◆ Exercise brief ◆
Quote, word for word, every line starting at the line that contains "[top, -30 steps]" and ending with the last line of the records; include both of these lines and no others.

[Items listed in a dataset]
----------

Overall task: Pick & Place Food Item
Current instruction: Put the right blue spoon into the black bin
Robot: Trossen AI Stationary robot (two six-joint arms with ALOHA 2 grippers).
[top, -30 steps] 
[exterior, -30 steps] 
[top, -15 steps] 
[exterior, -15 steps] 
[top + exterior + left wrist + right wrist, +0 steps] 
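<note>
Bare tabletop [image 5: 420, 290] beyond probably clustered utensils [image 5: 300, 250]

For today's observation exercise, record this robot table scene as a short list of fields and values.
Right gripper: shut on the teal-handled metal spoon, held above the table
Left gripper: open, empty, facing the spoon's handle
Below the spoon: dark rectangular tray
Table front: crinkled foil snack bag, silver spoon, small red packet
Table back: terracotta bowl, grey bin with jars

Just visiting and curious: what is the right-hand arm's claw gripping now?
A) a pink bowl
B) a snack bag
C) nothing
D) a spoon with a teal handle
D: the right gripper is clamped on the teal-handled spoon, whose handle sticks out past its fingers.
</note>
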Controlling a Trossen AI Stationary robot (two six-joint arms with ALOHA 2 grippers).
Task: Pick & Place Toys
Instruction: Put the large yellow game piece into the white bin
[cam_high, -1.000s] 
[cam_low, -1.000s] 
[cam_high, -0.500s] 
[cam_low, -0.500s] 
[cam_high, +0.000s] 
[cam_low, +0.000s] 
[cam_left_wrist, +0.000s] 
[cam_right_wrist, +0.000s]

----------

◆ Response to this exercise ◆
[top, -30 steps] 
[exterior, -30 steps] 
[top, -15 steps] 
[exterior, -15 steps] 
[top + exterior + left wrist + right wrist, +0 steps] 
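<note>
Bare tabletop [image 5: 420, 290] beyond probably clustered utensils [image 5: 300, 250]

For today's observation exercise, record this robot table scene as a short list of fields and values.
Right gripper: shut on the teal-handled metal spoon, held above the table
Left gripper: open, empty, facing the spoon's handle
Below the spoon: dark rectangular tray
Table front: crinkled foil snack bag, silver spoon, small red packet
Table back: terracotta bowl, grey bin with jars

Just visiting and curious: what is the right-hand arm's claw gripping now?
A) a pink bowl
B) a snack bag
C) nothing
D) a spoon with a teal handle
D: the right gripper is clamped on the teal-handled spoon, whose handle sticks out past its fingers.
</note>
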Controlling a Trossen AI Stationary robot (two six-joint arms with ALOHA 2 grippers).
Task: Pick & Place Toys
Instruction: Put the large yellow game piece into the white bin
[cam_high, -1.000s] 
[cam_low, -1.000s] 
[cam_high, -0.500s] 
[cam_low, -0.500s] 
[cam_high, +0.000s] 
[cam_low, +0.000s] 
[cam_left_wrist, +0.000s] 
[cam_right_wrist, +0.000s]

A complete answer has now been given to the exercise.